Il logo della Lazio è ancora quello di Cragnotti e, secondo me, deve restre così.
In Europa e nel mondo hanno ancora in mente quel logo legato alla Lazio che giocò tre finali europee in un anno e mezzo.
Non puoi accantonarlo.
Da quanto ho capito la Lazio sta cercando di avere i diritti per poter utilizzare in maniera ufficaile ANCHE l'aquila stilizzata.
E' chiar che i due loghi non si possono sovrapporre perchè rappresentano entrambi la stessa cosa.
Sarebbe stato diverso utilizzare il logo della Polisportiva INSIEME a quello della Lazio Calcio.
Come a dire "Siamo la Szione Calcio della più grande Polisportiva d'Europa".

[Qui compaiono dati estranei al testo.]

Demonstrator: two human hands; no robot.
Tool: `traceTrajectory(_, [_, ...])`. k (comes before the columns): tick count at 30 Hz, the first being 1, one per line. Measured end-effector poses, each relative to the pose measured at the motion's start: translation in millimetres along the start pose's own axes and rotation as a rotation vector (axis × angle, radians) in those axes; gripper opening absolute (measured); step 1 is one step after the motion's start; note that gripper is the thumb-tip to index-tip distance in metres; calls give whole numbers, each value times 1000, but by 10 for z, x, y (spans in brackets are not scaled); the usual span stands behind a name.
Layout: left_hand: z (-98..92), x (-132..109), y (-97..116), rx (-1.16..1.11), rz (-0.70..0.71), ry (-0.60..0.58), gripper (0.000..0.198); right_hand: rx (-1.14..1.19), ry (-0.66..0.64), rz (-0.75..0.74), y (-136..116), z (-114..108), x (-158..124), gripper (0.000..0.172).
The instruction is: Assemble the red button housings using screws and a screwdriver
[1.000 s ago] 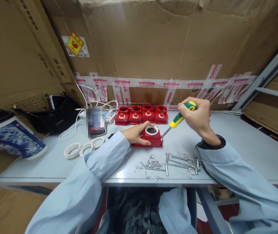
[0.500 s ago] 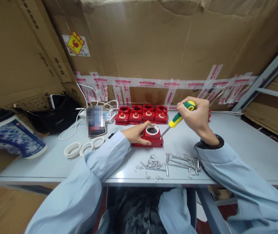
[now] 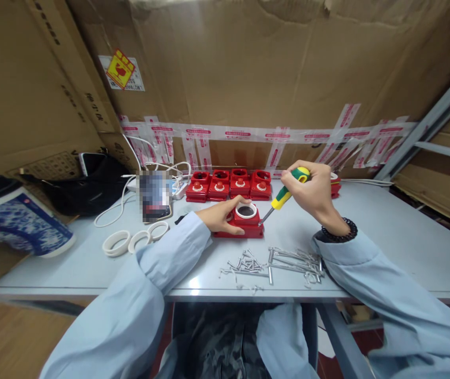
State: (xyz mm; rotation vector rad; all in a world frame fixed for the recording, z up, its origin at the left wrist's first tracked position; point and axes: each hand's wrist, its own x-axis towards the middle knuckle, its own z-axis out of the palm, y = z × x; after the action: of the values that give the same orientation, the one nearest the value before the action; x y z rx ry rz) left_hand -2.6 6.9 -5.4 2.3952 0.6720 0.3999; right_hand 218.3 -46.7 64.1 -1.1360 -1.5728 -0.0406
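A red plastic housing with a white ring round its black centre hole lies on the grey table. My left hand grips its left side, fingers curled over the edge. My right hand is closed round the yellow-and-green handle of a screwdriver. Its metal tip slants down to the housing's right corner. A pile of long screws lies just in front of the housing.
A row of several finished red housings stands behind, and another red part peeks out past my right hand. White rings, a blurred phone, white cables and a black bag lie left. Taped cardboard walls the back.
My right hand and the screwdriver handle have shifted slightly left, so the tool stands steeper over the housing's right corner. The left hand and the housing have stayed put.
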Motion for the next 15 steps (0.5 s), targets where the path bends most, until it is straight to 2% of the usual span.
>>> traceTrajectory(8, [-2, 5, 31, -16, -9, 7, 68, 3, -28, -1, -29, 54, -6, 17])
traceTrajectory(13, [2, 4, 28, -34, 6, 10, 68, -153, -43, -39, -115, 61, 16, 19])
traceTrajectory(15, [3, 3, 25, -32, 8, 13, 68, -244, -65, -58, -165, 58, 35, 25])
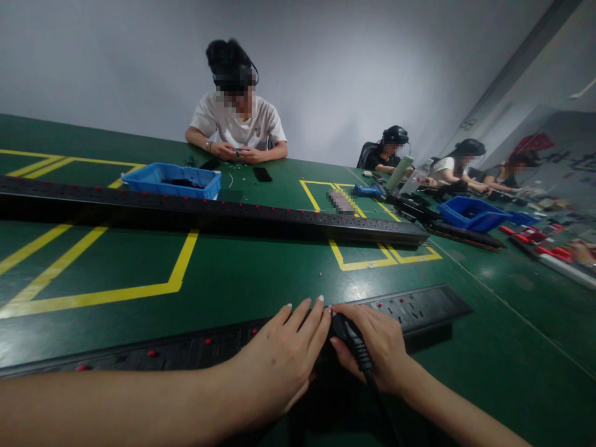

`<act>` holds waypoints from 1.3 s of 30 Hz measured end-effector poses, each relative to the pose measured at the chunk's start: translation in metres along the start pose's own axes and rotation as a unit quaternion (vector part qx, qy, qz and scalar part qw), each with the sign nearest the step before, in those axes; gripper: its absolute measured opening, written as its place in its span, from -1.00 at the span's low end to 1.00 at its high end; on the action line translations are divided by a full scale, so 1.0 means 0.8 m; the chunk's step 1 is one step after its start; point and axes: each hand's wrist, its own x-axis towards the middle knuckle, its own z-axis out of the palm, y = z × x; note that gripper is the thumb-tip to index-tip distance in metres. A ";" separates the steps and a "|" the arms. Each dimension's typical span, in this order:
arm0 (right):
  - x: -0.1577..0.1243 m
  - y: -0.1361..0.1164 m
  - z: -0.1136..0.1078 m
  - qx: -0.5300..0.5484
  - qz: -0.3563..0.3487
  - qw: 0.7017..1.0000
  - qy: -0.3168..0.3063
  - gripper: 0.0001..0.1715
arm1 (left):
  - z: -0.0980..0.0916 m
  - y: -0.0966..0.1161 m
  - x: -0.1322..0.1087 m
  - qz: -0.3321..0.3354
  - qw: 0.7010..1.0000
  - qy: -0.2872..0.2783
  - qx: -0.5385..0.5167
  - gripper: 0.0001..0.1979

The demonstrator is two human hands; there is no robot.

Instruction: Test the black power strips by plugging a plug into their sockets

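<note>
My right hand [376,344] is closed around a black plug with its cable [358,347], pressed at the near black power strip [419,305]. My left hand [284,357] lies flat on the same strip just left of the plug, its fingers stretched out and its fingertips meeting those of the right hand. The cable runs back along my right wrist toward me. The socket under the plug is hidden by my fingers.
A second long power strip [233,214] crosses the green table [242,273] with yellow tape lines. A blue tray [172,180] stands behind it. A person in a white shirt [237,121] works opposite; other people sit at far right near another blue tray [472,214].
</note>
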 end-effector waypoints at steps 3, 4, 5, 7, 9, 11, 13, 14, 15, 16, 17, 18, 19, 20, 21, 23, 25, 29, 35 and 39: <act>0.000 0.000 0.000 0.000 -0.001 1.000 -0.001 -0.60 | 0.001 0.000 0.000 0.000 1.000 0.005 0.003 -0.34; 0.000 0.000 0.000 -0.001 0.000 1.000 -0.001 -0.60 | 0.001 0.000 0.000 0.002 1.000 0.006 0.003 -0.34; 0.000 0.001 0.000 -0.001 0.000 1.000 -0.001 -0.60 | 0.002 0.000 0.000 0.003 1.000 0.007 0.004 -0.34; 0.001 0.001 0.001 -0.002 0.001 1.000 -0.002 -0.60 | 0.002 0.000 -0.001 0.005 1.000 0.008 0.005 -0.34; 0.001 0.000 0.001 -0.002 0.001 1.000 0.000 -0.60 | 0.003 0.000 -0.001 0.004 1.000 0.008 0.004 -0.34; 0.002 0.000 0.001 -0.002 0.000 1.000 0.000 -0.61 | 0.002 0.001 -0.001 0.002 1.000 0.007 0.002 -0.34; 0.002 0.000 0.000 -0.002 0.000 1.000 0.000 -0.62 | 0.001 0.001 -0.001 0.000 1.000 0.007 -0.001 -0.34; 0.002 -0.001 0.000 -0.002 0.001 1.000 -0.001 -0.62 | 0.000 0.001 -0.001 0.000 1.000 0.007 -0.001 -0.34; 0.001 -0.001 0.000 -0.002 0.001 1.000 0.000 -0.62 | 0.000 0.001 -0.001 -0.001 1.000 0.007 0.000 -0.34; 0.001 0.000 0.000 -0.001 0.002 1.000 0.002 -0.63 | 0.000 0.001 -0.001 -0.001 1.000 0.006 0.000 -0.34; 0.001 0.000 0.000 -0.001 0.002 1.000 0.002 -0.63 | 0.000 0.001 -0.001 0.000 1.000 0.006 0.001 -0.34; 0.001 0.000 0.000 -0.001 0.003 1.000 0.003 -0.63 | 0.001 0.001 -0.001 0.000 1.000 0.005 0.001 -0.34; 0.000 0.000 0.000 -0.002 0.003 1.000 0.003 -0.63 | 0.001 0.000 -0.002 0.002 1.000 0.003 0.000 -0.34; 0.000 0.000 0.000 -0.003 0.002 1.000 0.002 -0.62 | 0.002 0.000 -0.002 0.002 1.000 0.003 0.000 -0.34; 0.000 0.000 0.001 -0.004 0.002 1.000 0.001 -0.62 | 0.002 0.000 -0.002 0.002 1.000 0.002 0.000 -0.34; 0.000 -0.001 0.001 -0.005 0.001 1.000 -0.001 -0.61 | 0.003 0.000 -0.002 0.001 1.000 0.002 0.000 -0.33; 0.000 0.000 0.001 -0.004 0.000 1.000 0.000 -0.61 | 0.003 0.000 -0.002 0.000 1.000 0.004 0.000 -0.33; 0.000 0.001 0.001 -0.002 -0.002 1.000 0.002 -0.61 | 0.002 0.001 -0.001 0.004 1.000 0.008 0.004 -0.33; 0.001 -0.001 0.000 0.002 0.001 1.000 0.002 -0.62 | 0.001 0.002 -0.001 0.001 1.000 0.007 0.006 -0.33; 0.002 -0.001 -0.001 0.005 0.001 1.000 0.000 -0.63 | 0.000 0.001 -0.001 0.003 1.000 0.006 0.008 -0.33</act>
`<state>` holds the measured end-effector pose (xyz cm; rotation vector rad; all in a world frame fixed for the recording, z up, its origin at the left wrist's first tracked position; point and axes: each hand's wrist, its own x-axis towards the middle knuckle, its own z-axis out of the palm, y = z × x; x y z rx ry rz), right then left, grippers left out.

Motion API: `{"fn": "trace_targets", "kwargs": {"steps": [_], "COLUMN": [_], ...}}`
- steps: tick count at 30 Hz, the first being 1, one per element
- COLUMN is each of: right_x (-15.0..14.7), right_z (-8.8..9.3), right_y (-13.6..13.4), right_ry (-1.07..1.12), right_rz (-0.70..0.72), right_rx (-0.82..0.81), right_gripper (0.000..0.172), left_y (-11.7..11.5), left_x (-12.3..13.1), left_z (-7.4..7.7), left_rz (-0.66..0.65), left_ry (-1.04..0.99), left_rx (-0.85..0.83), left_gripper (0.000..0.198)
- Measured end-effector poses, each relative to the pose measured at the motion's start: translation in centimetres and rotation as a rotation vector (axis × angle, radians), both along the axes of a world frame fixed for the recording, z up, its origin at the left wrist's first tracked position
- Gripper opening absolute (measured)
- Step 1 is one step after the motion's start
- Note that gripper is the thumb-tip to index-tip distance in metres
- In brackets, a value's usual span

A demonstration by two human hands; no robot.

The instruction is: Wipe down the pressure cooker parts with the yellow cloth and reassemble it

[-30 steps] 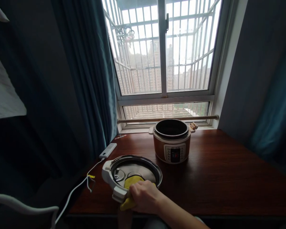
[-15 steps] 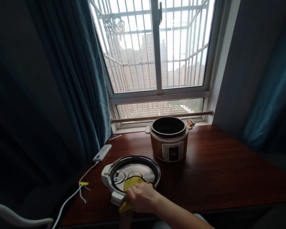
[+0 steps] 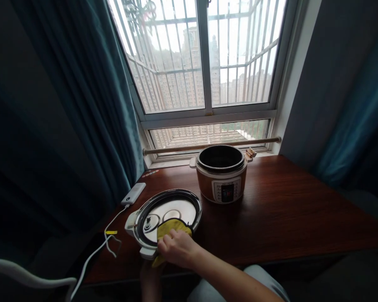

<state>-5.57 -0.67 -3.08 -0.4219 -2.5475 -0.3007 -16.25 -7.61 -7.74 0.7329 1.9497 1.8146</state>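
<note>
The upturned pressure cooker lid (image 3: 193,200) is at the front left of the table, its metal inside facing up and its black seal ring showing. My right hand (image 3: 176,247) is closed on a yellow cloth (image 3: 173,226), pressing it against the lid's near rim. Part of the cloth hangs below the rim near a white handle. My left hand (image 3: 150,274) is in shadow beneath the lid's near edge, its fingers hidden. Behind and to the right stands the brown and white electric pressure cooker (image 3: 204,184), uncovered, with a dark pot inside.
A white power bank (image 3: 134,193) with a white cable (image 3: 113,216) lies left of the lid. Blue curtains (image 3: 91,105) hang beside the table (image 3: 286,209). A barred window (image 3: 208,75) and a rail (image 3: 176,149) are at the back. A thick white tube (image 3: 28,277) crosses the lower left.
The lid now looks more tilted, with its right side drawn leftward. My right hand and the cloth have shifted slightly left along its near rim. The whole view has tipped a little downward.
</note>
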Motion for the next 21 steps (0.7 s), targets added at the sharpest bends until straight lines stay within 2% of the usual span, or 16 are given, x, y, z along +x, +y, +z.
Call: {"fn": "trace_targets", "kwargs": {"steps": [2, 6, 9, 11, 15, 18, 21], "right_x": [-0.4, -1.0, -1.0, -0.7, 0.3, 1.2, 2.3], "right_z": [-0.2, -0.6, -0.6, -0.4, 0.3, 1.1, 2.4], "right_y": [-0.4, -1.4, -2.0, -2.3, -2.3, -2.1, -2.1], "right_ry": [-0.014, -0.029, -0.032, -0.031, -0.009, 0.047, 0.292], "right_rz": [-0.002, 0.015, 0.019, 0.03, 0.078, 0.102, 0.115], "right_rx": [-0.002, -0.028, -0.051, -0.064, -0.117, -0.292, -0.681], "right_gripper": [0.01, 0.014, 0.015, 0.014, 0.012, 0.012, 0.023], "left_y": [-1.1, -2.2, -2.5, -2.8, -3.2, -3.2, -3.1], "left_x": [-0.6, -0.8, -0.4, -0.2, -0.5, -1.0, -1.3], "left_z": [-0.4, -0.3, 0.4, 0.7, 0.5, 0.0, -0.4], "left_rz": [0.051, 0.096, 0.122, 0.148, 0.155, 0.158, 0.151], "left_ry": [-0.119, -0.444, -0.642, -0.652, -0.594, -0.623, -0.663], "left_rx": [-0.005, 0.046, 0.082, 0.075, 0.044, 0.045, 0.063], "left_gripper": [0.025, 0.043, 0.026, 0.016, 0.016, 0.014, 0.016]}}
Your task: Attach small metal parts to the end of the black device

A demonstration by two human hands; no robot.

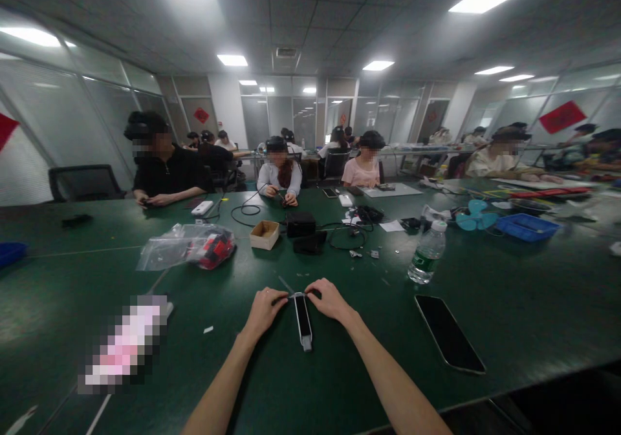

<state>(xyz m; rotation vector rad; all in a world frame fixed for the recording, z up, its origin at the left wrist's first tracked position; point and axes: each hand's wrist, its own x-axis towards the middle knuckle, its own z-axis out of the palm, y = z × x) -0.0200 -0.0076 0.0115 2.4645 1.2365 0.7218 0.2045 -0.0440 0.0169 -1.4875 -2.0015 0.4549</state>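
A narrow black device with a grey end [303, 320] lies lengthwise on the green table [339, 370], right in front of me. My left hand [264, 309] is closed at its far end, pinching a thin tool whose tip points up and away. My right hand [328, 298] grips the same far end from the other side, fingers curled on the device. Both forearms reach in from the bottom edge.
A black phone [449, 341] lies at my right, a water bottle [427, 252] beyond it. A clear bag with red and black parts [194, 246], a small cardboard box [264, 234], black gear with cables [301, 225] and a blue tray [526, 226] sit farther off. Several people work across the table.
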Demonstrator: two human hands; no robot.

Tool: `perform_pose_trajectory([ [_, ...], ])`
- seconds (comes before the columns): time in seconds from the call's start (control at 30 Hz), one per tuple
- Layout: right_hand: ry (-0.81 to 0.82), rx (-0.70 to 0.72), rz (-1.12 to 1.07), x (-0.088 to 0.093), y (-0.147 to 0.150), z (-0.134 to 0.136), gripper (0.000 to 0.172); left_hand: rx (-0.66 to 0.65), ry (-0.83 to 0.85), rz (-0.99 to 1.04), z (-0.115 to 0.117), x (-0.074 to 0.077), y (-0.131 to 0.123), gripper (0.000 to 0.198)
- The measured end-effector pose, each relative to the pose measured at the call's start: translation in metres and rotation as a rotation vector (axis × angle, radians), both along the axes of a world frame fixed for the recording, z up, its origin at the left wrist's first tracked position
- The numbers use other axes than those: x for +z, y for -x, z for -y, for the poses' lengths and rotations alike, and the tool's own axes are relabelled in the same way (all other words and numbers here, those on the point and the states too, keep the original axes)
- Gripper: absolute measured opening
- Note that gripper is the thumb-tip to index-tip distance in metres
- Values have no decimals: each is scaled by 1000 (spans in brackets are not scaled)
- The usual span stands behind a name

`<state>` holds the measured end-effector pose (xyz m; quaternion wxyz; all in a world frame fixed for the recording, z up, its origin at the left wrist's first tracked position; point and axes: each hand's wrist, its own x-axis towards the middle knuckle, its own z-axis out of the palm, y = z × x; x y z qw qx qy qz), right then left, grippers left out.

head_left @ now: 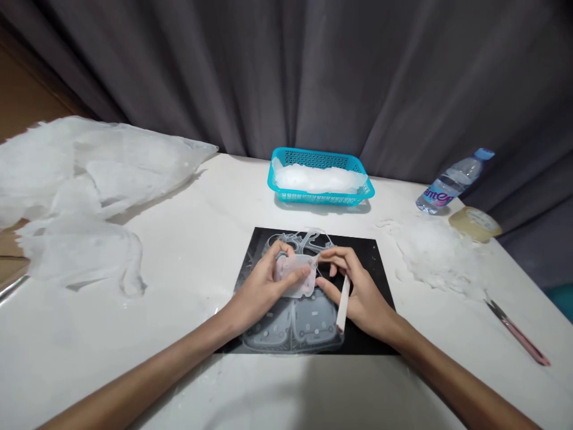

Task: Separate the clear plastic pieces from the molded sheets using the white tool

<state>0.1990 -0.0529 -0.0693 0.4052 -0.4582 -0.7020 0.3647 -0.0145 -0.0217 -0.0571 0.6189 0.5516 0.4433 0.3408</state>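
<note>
My left hand (273, 279) is closed on a small translucent, pinkish moulded piece with rounded corners (293, 285), its thumb lying across the front. My right hand (353, 289) is at the piece's right edge, fingers curled around a slim white tool (343, 304). That tool's broad end points down toward me; its tip is near the piece's upper right corner, and its exact kind is unclear. Below both hands, a clear moulded sheet with rounded panels (316, 319) lies on a black mat (371, 334). Thin clear loops of the sheet show beyond my fingers.
A turquoise basket (324, 197) with white filmy material stands at the back. Crumpled translucent sheets (102, 173) cover the left side. To the right are a tilted-looking water bottle (456, 179), a tape roll (475, 224), a heap of clear scraps (441, 254) and pink-handled scissors (517, 331).
</note>
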Motion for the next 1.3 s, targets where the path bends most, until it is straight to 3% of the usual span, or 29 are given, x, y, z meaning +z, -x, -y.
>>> perform_pose_trajectory([
  [0.1,29,-24,-81,5,0,-2,30,-41,-9,7,0,2,-1,33],
  [0.2,8,13,-9,8,-2,-2,36,-81,-111,-75,-1,5,-2,28],
  [0.33,-222,17,193,7,-2,0,13,-100,-267,-228,0,7,-2,25],
  [0.43,-341,3,276,6,0,2,12,-107,-293,-288,3,5,-2,26],
  [0.63,-423,-29,341,7,3,5,11,-107,-285,-267,6,1,-4,26],
  [0.7,-511,-30,361,8,2,7,12,-64,-274,-247,3,0,-4,24],
  [0.83,-760,-43,342,11,-5,10,25,216,-80,-87,-9,-2,-1,26],
  [0.9,-718,-107,317,11,-11,11,23,247,8,-8,-13,-2,2,29],
  [1.1,-347,-309,332,3,-22,4,6,110,-33,17,-9,4,9,31],
  [1.3,-268,-273,448,-2,-22,1,15,-32,-65,82,-6,6,9,25],
])
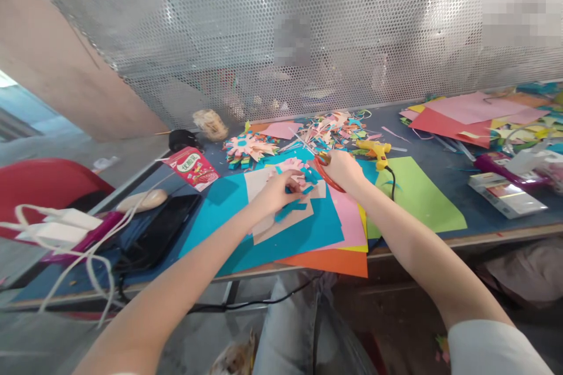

L'aquila stilizzata la puoi usare SOLO come marchio commerciale:
Polo
T-Shirt
Cappellini
Cravatte
Penne
Boxer

Al massimo puoi prevedere una terza maglia blu con l'aquila celeste su petto, magari decentrando il logo ufficiale sulla spalla (come promemoria) e lasciandolo da solo su pantaloncini e calzettoni.

Una versione stilizzata di Olympia per capirci.
Una linea ad hoc.

In quel caso sarebbe una cosa in più.
Ma senza replicare la maglia del -9,che poi diventerebbe "anche del -9".